WHAT THE TASK ASKS: Extract the lines that carry the string "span" from the listing.
---
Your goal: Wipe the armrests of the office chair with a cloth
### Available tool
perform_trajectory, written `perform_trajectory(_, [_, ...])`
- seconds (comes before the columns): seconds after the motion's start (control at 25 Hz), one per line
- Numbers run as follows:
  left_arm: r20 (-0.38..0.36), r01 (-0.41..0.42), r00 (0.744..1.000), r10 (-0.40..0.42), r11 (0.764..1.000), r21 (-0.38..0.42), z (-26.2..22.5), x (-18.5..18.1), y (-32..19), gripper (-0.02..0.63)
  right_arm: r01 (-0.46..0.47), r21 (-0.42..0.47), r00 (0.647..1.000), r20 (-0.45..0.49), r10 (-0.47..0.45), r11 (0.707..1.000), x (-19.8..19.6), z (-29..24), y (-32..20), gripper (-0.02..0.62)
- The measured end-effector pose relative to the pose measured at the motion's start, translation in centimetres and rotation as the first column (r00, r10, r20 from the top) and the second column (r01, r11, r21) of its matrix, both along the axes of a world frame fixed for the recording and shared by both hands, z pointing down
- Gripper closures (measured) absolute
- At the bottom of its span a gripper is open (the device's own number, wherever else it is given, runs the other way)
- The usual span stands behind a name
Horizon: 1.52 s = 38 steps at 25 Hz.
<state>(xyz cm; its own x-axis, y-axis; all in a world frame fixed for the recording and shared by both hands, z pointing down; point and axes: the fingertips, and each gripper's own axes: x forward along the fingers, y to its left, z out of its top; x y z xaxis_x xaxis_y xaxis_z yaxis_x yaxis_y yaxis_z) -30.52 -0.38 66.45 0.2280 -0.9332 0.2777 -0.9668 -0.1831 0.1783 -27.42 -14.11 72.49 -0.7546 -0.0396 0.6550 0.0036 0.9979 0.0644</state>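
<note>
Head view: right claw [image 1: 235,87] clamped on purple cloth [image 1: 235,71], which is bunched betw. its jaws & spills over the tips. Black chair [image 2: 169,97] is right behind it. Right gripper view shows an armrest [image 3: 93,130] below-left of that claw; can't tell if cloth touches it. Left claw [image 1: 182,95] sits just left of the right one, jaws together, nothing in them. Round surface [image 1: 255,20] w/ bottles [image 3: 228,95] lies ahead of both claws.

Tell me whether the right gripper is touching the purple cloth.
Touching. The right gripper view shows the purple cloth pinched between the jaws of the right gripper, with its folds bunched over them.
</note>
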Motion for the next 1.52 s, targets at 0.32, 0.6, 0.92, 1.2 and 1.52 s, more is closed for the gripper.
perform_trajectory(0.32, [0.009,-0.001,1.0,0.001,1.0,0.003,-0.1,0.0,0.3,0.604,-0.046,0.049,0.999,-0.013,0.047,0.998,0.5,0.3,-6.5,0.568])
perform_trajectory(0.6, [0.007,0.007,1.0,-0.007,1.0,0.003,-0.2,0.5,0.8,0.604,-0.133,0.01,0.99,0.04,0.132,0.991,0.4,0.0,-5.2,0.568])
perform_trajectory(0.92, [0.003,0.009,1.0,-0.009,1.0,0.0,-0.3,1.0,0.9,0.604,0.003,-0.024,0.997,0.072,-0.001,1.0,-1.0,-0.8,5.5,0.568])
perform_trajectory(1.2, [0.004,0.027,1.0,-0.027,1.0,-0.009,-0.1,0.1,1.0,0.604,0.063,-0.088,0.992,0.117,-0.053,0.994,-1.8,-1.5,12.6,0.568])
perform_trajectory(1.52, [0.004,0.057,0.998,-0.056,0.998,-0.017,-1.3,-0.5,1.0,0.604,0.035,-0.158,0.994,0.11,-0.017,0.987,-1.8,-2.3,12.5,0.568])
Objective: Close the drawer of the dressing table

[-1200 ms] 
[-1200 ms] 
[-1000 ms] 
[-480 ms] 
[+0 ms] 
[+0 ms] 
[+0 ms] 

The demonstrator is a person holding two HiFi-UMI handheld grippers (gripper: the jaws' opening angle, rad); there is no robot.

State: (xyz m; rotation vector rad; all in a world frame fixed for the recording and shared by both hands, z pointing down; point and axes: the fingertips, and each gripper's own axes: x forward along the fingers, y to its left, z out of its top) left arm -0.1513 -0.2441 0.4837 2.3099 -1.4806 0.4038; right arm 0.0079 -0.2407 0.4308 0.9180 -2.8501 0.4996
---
EXERCISE RESULT:
- At the bottom of its span a gripper is open (the device's own number, wherever else it is given, runs the other way)
- The usual span stands behind a name

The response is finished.